If serious misconduct is alleged after an incident, separate safety response from HR process. Follow a fair process - that may include preliminary inquiries, standing down an employee pending investigation where justified, and issuing a formal show cause letter - and document the steps you take.
Encourage early reporting without fear. Clear grievance procedures, respectful communications and consistent enforcement build trust and help you address issues before they escalate.
Key Takeaways
- WA’s approved WHS Codes of Practice are practical guidance - not mandatory rules - but following them is strong evidence you’ve done what’s reasonably practicable.

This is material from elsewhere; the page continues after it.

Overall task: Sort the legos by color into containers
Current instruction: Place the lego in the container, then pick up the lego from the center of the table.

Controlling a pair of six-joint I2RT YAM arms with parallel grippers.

- Use the Codes to build a simple system: identify hazards, control risks using the hierarchy, consult workers, train and supervise, maintain equipment and keep records.
- Match your documents to your risks: a WHS policy, risk register, SWPs, emergency plan, training and incident procedures, supported by core people docs like an Employment Contract and Staff Handbook.
- Avoid common pitfalls by making policies usable, consulting workers, managing contractors, evidencing training and addressing psychosocial risks early.
- Officers must exercise due diligence - resource WHS properly, test that controls work in practice and follow a fair process where conduct issues arise.
- Where higher-risk work justifies it, an evidence-based approach to impairment (including lawful testing) should be set out in clear, consulted policies and procedures, supported by your broader workplace policy framework.